— PROBLEM REQUIREMENTS —
Will you write out, word for word, every line from the one with "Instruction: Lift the" to the final line of the data below, with the pictures left out?

— DATA BELOW —
==*==

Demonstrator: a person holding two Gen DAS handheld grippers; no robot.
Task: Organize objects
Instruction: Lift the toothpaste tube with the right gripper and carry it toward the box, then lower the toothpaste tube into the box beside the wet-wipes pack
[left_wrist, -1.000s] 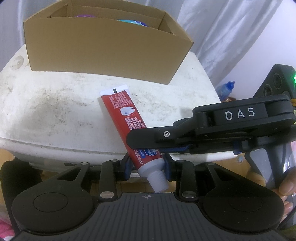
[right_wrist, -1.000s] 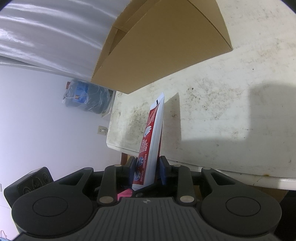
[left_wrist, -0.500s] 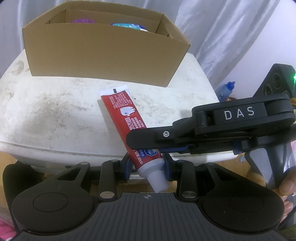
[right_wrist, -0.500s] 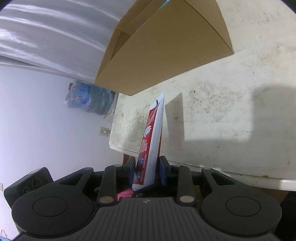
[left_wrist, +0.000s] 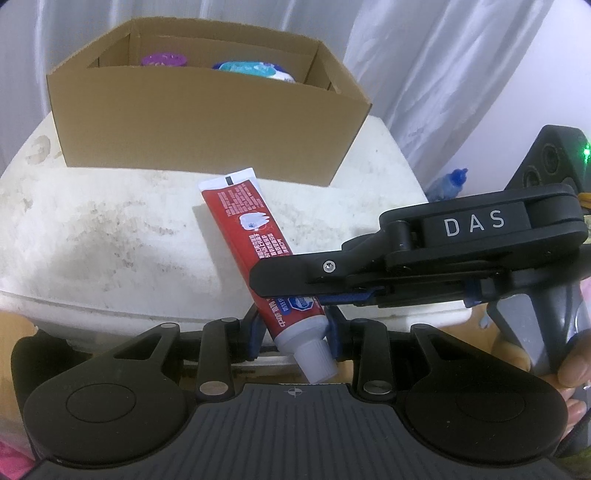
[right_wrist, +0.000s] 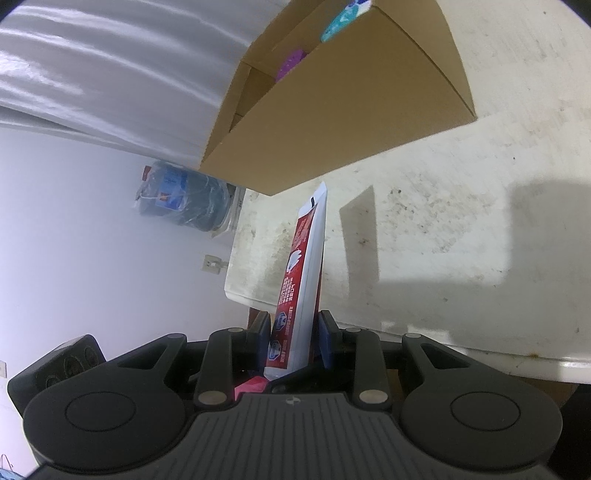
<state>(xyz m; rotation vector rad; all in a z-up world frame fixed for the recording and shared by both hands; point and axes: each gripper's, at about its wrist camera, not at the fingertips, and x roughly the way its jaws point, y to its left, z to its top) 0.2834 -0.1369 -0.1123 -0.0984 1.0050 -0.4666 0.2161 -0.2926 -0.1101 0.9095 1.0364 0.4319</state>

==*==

— EXERCISE SOLUTION —
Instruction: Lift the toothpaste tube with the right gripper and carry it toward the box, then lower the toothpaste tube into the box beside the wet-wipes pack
[left_wrist, -1.000s] 
[right_wrist, -1.000s] 
[left_wrist, -0.500s] 
[right_wrist, -0.500s] 
[left_wrist, +0.000s] 
[right_wrist, +0.000s] 
<state>(xyz m; rotation vector rad; all in a z-up world frame fixed for the recording and shared by both hands; point and axes: each gripper's, at about its wrist camera, not at the fingertips, and x roughly the way its jaws point, y to its left, z to its top) 0.2834 -0.1369 -0.1123 -0.0984 1.0050 -0.4666 0.2161 -0.2926 -0.1101 0.9095 1.0364 0.4319</state>

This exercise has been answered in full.